▸ **Exercise description**: Retype the data exactly, leaving nothing out.

▸ **Provided material**:
──────────
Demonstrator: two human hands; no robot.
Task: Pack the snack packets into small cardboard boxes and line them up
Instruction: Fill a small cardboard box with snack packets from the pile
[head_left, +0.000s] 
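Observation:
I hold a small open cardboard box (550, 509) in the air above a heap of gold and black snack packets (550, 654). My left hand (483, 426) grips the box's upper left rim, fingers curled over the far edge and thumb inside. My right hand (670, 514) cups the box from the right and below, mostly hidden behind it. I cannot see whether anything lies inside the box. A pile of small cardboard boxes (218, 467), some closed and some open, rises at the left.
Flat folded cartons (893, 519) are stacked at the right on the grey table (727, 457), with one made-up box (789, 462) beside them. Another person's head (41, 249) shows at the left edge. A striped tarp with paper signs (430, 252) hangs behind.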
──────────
▸ **Answer to the problem**:
Demonstrator: two human hands; no robot.
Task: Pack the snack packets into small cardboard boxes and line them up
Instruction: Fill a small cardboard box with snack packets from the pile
[head_left, +0.000s] 
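Observation:
I hold a small open cardboard box (550, 509) in the air above a heap of gold and black snack packets (550, 654). My left hand (483, 426) grips the box's upper left rim, fingers curled over the far edge and thumb inside. My right hand (670, 514) cups the box from the right and below, mostly hidden behind it. I cannot see whether anything lies inside the box. A pile of small cardboard boxes (218, 467), some closed and some open, rises at the left.
Flat folded cartons (893, 519) are stacked at the right on the grey table (727, 457), with one made-up box (789, 462) beside them. Another person's head (41, 249) shows at the left edge. A striped tarp with paper signs (430, 252) hangs behind.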

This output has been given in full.